→ **Aim of the exercise**
Only one stretch of the data below is wanted: the lines from the one with "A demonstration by" through the one with "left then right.", repeated exactly.

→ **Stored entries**
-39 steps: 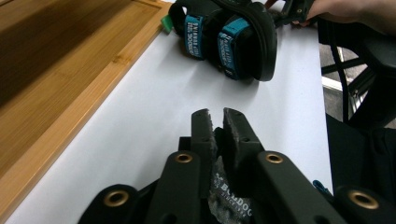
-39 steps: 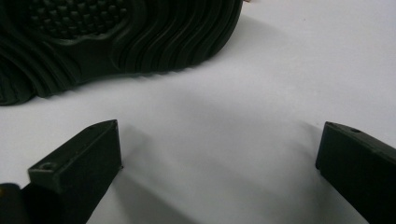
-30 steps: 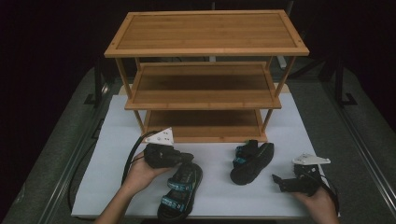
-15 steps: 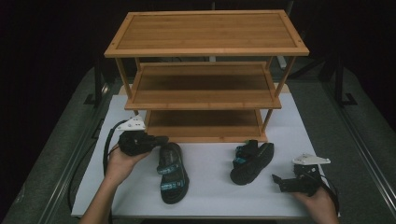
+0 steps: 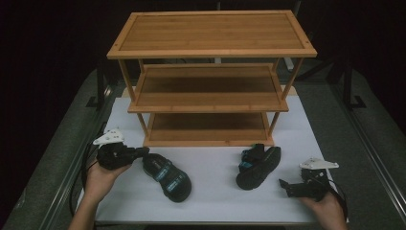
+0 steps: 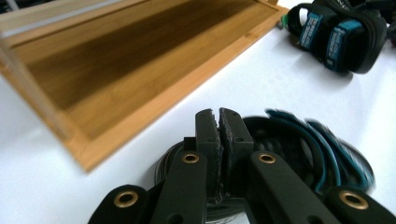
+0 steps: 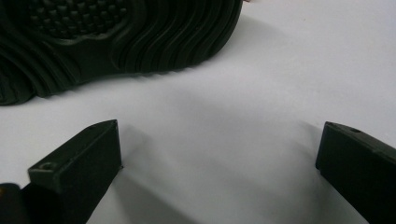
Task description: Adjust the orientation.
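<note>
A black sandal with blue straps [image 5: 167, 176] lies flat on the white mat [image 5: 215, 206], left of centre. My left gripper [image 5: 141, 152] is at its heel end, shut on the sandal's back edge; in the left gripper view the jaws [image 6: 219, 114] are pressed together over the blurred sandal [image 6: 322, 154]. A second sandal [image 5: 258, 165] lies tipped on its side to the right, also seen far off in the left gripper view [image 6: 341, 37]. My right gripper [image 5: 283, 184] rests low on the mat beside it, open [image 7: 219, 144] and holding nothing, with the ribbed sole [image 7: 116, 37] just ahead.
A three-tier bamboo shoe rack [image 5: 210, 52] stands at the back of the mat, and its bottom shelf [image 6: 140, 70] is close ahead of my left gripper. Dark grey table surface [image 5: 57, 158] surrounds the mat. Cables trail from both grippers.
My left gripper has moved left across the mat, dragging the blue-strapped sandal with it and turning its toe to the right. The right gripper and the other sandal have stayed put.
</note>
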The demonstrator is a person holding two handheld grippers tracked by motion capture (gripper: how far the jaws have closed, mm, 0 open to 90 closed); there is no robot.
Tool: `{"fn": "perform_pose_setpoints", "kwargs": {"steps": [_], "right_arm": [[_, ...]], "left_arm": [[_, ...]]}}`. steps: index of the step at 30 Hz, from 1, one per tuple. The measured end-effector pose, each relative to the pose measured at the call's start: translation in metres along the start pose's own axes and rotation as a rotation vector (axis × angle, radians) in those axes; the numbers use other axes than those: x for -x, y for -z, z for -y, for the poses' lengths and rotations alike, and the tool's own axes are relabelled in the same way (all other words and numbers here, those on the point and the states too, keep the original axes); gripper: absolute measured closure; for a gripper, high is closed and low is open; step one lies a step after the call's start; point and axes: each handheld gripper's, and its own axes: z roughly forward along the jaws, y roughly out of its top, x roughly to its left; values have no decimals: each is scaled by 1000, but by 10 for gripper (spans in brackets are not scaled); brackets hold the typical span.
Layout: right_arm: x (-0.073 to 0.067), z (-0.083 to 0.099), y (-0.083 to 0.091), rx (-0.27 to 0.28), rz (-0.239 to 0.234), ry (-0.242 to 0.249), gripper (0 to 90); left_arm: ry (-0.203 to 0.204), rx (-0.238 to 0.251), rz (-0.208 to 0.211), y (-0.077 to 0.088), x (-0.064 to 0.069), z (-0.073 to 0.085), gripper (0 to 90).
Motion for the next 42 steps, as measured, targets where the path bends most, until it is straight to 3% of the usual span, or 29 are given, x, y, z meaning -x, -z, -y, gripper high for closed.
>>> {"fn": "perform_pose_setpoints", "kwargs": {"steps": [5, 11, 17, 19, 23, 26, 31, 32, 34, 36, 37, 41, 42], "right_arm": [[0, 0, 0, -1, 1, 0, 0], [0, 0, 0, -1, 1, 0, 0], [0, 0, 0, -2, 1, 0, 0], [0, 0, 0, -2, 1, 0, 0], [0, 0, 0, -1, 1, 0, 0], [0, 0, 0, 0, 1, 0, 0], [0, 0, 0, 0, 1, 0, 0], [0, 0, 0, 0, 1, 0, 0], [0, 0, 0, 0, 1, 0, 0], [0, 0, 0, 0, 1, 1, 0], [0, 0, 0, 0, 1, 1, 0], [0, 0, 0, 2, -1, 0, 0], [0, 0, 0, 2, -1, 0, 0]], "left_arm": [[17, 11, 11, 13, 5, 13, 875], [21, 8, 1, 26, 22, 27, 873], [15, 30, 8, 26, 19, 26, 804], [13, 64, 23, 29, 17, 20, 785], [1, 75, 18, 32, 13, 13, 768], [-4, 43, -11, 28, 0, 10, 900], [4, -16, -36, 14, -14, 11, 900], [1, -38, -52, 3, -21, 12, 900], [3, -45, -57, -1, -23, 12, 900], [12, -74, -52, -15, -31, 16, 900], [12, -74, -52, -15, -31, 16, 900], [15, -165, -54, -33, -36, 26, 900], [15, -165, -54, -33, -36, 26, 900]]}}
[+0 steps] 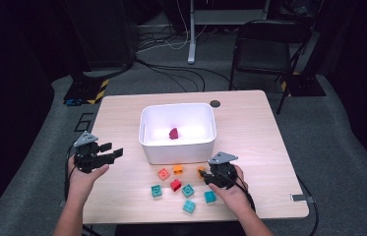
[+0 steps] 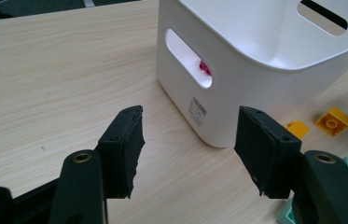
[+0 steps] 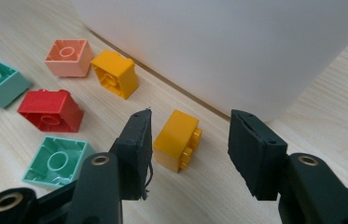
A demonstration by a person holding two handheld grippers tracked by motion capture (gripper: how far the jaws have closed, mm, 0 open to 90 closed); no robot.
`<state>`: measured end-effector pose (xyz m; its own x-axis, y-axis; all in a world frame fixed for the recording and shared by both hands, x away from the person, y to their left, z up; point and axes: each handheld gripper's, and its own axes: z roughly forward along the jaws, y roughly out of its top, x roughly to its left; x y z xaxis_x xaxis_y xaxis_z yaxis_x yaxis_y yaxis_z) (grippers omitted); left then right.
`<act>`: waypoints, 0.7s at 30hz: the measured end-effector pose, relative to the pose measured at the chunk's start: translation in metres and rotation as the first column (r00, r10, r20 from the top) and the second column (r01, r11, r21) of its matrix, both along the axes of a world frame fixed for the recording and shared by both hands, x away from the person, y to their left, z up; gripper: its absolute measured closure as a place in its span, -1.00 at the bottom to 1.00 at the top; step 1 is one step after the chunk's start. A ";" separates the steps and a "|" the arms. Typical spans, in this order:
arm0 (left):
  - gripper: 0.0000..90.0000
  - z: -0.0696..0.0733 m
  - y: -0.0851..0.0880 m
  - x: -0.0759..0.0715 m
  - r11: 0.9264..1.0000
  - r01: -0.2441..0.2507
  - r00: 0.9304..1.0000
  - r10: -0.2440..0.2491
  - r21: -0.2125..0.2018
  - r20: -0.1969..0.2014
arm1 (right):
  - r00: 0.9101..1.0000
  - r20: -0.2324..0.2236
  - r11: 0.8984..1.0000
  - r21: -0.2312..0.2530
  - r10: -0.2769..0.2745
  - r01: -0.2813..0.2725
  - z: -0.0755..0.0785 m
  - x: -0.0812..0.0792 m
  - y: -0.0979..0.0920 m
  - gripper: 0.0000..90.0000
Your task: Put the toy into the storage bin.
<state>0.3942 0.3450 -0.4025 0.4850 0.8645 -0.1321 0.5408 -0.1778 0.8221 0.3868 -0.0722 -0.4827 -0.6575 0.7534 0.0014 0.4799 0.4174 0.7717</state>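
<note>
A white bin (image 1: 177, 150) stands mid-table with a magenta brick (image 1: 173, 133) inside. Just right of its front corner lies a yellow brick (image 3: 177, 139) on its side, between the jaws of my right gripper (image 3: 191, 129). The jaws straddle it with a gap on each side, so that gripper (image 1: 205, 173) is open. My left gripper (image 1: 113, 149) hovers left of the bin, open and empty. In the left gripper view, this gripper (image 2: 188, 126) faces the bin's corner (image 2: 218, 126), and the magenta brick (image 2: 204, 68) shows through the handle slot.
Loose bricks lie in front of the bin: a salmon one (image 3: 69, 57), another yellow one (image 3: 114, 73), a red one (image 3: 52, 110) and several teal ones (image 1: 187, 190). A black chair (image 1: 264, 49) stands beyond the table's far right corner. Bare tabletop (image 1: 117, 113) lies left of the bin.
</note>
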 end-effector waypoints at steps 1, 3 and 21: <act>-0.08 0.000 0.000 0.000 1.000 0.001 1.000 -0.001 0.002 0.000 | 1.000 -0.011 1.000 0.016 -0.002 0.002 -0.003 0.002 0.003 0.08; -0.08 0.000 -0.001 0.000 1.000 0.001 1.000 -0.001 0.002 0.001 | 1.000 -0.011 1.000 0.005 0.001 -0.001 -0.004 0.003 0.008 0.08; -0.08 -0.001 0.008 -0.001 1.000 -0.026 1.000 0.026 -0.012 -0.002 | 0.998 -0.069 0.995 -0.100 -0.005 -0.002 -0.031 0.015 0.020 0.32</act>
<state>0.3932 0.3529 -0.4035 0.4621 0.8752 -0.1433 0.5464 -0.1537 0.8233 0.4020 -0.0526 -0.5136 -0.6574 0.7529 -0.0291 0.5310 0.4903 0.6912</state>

→ **Solution to the exercise**
A demonstration by a person holding two handheld grippers tracked by motion capture (gripper: how far the jaws have closed, mm, 0 open to 90 closed); no robot.
`<state>`: measured end-effector pose (xyz m; its own x-axis, y-axis; all in a world frame fixed for the recording and shared by both hands, x away from the person, y to their left, z up; point and axes: each handheld gripper's, and its own axes: z roughly forward along the jaws, y roughly out of its top, x roughly to its left; x y z xaxis_x xaxis_y xaxis_z yaxis_x yaxis_y yaxis_z) (grippers omitted); left then right.

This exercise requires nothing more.